Portanto, não se sabe quem seriam
eles, quais seriam seus hospedeiros, qual o seu grau de letalidade; mas,
sabe-se que essa é uma possibilidade real em face da própria biodiversidade
local. Enfim...
Segundo, porque as perdas de uma fauna
e flora desconhecidas representam a impossibilidade de pesquisas
biofarmacêuticas. Isso significa que, com base nos achados científicos, seria
possível alavancar a descoberta de novos medicamentos para o tratamento de
inúmeras doenças.
O novo que se encontra imerso na
grande floresta poderia representar a cura, ou quem sabe, o alívio para
patologias, as quais na atualidade ainda representam verdadeiras sentenças de
morte para milhares de pessoas.
Terceiro e, talvez, o mais
importante dos pontos a se destacar, é o fato de que a destruição dessa
biblioteca a céu aberto significa a aniquilação dos seus bibliotecários, os
povos originários. O caminho mais profícuo da pesquisa científica para a
construção do conhecimento integral da floresta está diretamente ligado a
vivência prática desses povos.
Portanto, a perda humana desses
cidadãos não é brutal somente pela vida ceifada; mas, por tudo de imaterial e
subjetivo que esse processo arrasta consigo. Perdem-se as fontes, antes que
quaisquer registros formais das informações pudessem ter sido realizados.
Entendam, uma vez perdidos não há
como recuperar! Um (a) indígena que morre, por exemplo, leva com ele (a) o seu
lastro de conhecimento que nenhum homem branco dispõe, porque era parte de uma
identidade cultural específica.
Do mesmo modo, cada planta nativa
da Amazônia que é dizimada não tem como ser estudada, porque não será possível
encontrá-la em um outro local e sob as mesmas condições naturais que lhe
conferem características e propriedades específicas.
Sendo assim, olhar para a
destruição da Amazônia passa diretamente pela certeza de que teríamos tanto e
abrimos mão do presente antes de desatar os laços.

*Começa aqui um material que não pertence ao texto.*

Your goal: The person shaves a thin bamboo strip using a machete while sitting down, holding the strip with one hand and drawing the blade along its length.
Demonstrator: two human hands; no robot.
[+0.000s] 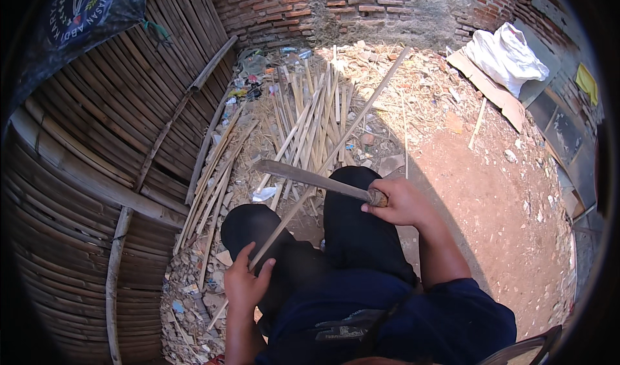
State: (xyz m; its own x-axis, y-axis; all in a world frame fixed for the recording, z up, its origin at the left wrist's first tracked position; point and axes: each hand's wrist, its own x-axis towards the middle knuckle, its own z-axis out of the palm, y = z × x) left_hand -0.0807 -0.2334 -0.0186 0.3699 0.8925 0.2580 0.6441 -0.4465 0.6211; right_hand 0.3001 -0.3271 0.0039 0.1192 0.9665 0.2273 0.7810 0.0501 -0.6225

Cada vez que nos sentirmos mais
cansados, mais doentes, mais famintos, mais sedentos, mais impossibilitados de
respirar, certamente, lembraremos constrangidos dessa Amazônia que se relaciona
tão de perto com os nossos infortúnios.
As falhas existentes no corpo da
Floresta não dizem apenas sobre ela, dizem sobre nós. Portanto, não é só uma
questão sobre a Amazônia, ou sobre o conhecimento. É sobre nós. A trajetória de
análise das perdas começa no ser humano.
Quando ele pensa que não tem nada
a perder, ele já perdeu. Ele já morreu na essência, nos princípios, nos
valores, na dignidade. Ele já sucumbiu à pior das doenças que é a ignorância
estúpida e irresponsável. E o seu
imediatismo vai cobrar a conta, vai colocá-lo de joelhos. Se não ele, os seus
descendentes se vierem a existir.
Só não nos esqueçamos de que ao
permitir continuar a sina de queimar “bibliotecas”
estaremos sempre perseguindo a insuficiência de conhecimento e limitando as
possibilidades da nossa sobrevivência.
Porque a nossa incompletude nos leva sempre a depender das incompletudes alheias para tecer o nosso manto de conhecimento, de modo que negar essa verdade é um risco a se correr. Mas, depois, não venha chorar o leite derramado. Segundo Platão, “Deus não é culpado. A culpa é de quem escolhe”.